Ana, he can’t see you.

He’s silent for a moment.
“Can I see you? 

No, damnit, Jose, we just covered this!

I’m sorry about Friday night. I was drunk… and you… well. Ana- please forgive me.”
“Of course, I forgive you Jose. Just don’t do it again. You know I don’t feel like that about you.”
He sighs heavily, sadly.

Okay, Jose, what did you think you were going to get out of this phone call? Obviously, he thought Ana was going to be all, “When you forced yourself on me, I finally understood that we’re meant to be together.” Then he accuses her of being into Christian Grey because she’s a gold digger. I’m guessing from the characterization of Jose/Jacob that E.L. James is Team Edward, then?

The chapter spirals off into Ana’s musings on the “love” triangle she’s caught in between Chedward and Joceb. It’s pretty obvious that she’s going to end up with Chedward, though, because after one mention of Jose wanting something from her, she’s back to Christian, thinking about him and everything that’s gone on, and she comes up with yet another stellar Anastasia Steele all-or-nothing choice:

If I’d not met him, I’d still be sweetly and blissfully oblivious. My mind drifts to last night, and this morning… and the incredible sensual sexuality I’ve experienced. Do I want to say goodbye to that? No! Screams my subconscious… my inner goddess nods in silent zen-like agreement with her.

Oh my god, I knew it! I knew they hung out in there! Basically, Ana seems to think that if she doesn’t agree to be Christian’s sex doll, she’ll never have any sex ever again. That’s a healthy way to deal with it, right? She keeps thinking about how she’s faced with this choice, but as we’ve already seen, Ana never has any choices. She says yes to everything. So, pretending she has some control over her life, she sits down and opens the sex contract envelope. End of chapter ten.

Did you enjoy this post?

Trout Nation content is always free, but you can help keep things going by making a small donation via Ko-fi!

Or, consider becoming a Patreon patron!

Here for the first time because you’re in quarantine and someone on Reddit recommended my Fifty Shades of Grey recaps? Welcome! Consider checking out my own take on the Billionaire BDSM genre, The Boss. Find it on AmazonB&NSmashwords, iBooks, and Radish!

25 Comments

  1. I'm impressed, you referenced a blue stocking! I'm sad that this platform won't let me comment on your blog from my iPad. Boo.

    May 14, 2013
    |Reply
  2. Anonymous
    Anonymous

    “You see this horseshit? Ladies, this is not how a man is supposed to make you feel. It's not romantic. It's manipulative and emotionally abusive. He's withholding emotional intimacy because another man called her. She has no control over what other people do. She could not stop Jose from calling her. If a relationship starts out this way in real life, do you know how it ends? With a dead woman. But by all means, let's keep fantasizing about this guy. He's a fucking prize.”

    I quoted this entire paragraph because it so represents what I was thinking when I read that chapter. How the fuck was Ana supposed to stop Jose from calling her? Why get angry at Ana? It's this type of possessive, irrational bullshit I hated in Twilight, too. Edward taking the distributor cap out of her car so she couldn't start it to go and spend time with Jacob, for one. That really pissed me off. And then having the nerve to tell her that the werewolves were dangerous! The way Christian obsesses over Ana's safety reminds me of how the United States won't execute a prisoner on Death Row if they're sick.

    June 6, 2013
    |Reply
  3. I’m naming CG’s penis Shafty

    September 30, 2013
    |Reply
  4. Kristal Pasco Zauner
    Kristal Pasco Zauner

    I might be a bit late on entering the penis naming contest but who cares.

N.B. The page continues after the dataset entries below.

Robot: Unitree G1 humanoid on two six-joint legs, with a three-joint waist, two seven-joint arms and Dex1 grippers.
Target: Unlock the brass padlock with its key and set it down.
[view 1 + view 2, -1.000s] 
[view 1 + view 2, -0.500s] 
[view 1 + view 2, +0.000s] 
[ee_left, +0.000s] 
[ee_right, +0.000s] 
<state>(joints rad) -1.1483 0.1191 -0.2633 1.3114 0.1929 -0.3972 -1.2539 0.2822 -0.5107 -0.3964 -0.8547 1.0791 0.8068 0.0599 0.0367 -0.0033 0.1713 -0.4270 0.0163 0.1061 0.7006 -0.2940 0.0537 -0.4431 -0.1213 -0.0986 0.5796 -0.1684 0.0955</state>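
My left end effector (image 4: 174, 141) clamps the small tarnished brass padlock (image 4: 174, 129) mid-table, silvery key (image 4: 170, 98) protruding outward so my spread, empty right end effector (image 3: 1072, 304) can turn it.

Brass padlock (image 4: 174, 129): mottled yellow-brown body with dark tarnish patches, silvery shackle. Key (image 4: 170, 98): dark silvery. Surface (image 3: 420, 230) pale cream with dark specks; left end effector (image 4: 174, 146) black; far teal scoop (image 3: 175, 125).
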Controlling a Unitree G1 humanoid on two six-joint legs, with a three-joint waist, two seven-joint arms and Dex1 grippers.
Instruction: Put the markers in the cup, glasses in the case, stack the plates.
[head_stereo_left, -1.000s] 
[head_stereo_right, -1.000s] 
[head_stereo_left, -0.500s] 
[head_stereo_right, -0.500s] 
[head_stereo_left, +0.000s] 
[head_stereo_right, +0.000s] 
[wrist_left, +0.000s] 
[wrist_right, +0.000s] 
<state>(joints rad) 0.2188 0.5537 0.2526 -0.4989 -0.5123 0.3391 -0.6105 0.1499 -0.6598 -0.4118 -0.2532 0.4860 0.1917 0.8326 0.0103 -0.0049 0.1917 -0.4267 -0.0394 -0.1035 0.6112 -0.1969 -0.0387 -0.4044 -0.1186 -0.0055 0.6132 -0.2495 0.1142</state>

    The red eyed/haired whip
    Evercock
    Shady shaft
    Bolt
    Kneedy
    Crimson crank

    October 16, 2013
    |Reply
  5. Insanitydividedbyzero
    Insanitydividedbyzero

    It just occured to me that EL had Ana’s lack of access to a computer in the book because she wanted an excuse for Chedward to buy her one. These books were basically money and stuff porn for EL. What gets me is she simply could have had it in the book that Ana’s computer just broke, so it wouldn’t seem to insane that a college age girl who is majoring in English, a major that would require a computer, not have access to a computer at that moment.

    I also have issues with Chedward saying that he is a Dom when clearly he wants to be a Master in a Master/sub relationship. Mosts Doms control their subs in the bedroom and it stops there, a Master tends to have the 24/7 control with obvious consent from the sub. Ana has no fucking clue how any of this works (but neither does Grey since he bought duct tape and all I could think of was, what the fuck was he planning to do with that? do you know what that does to a person’s skin?). I suppose consistency in these books is way too much to ask for anyway.

    October 20, 2013
    |Reply
  6. ColeYote
    ColeYote

    I can’t really blame you for getting this wrong, cars aren’t exactly your area of expertise, but an Audi R8 Spyder? Pretty freakin’ nice car. It’s got more in common with a Ferrari 458 than any Volvo on the market.

    October 21, 2013
    |Reply
    • The Audi/Volvo comparison is less to do with the model he’s driving (although I maintain that a guy like Chedward is gonna drive something pricier just because he can) and more to do with the fact that their mid-range models are comparatively priced. I believe that James specifically switched the Volvos from Twilight over to Audis because consumers generally think of those cars as having comparable price ranges (R8 aside… she probably just thought, “what’s the most expensive Audi, I’ll give him that”).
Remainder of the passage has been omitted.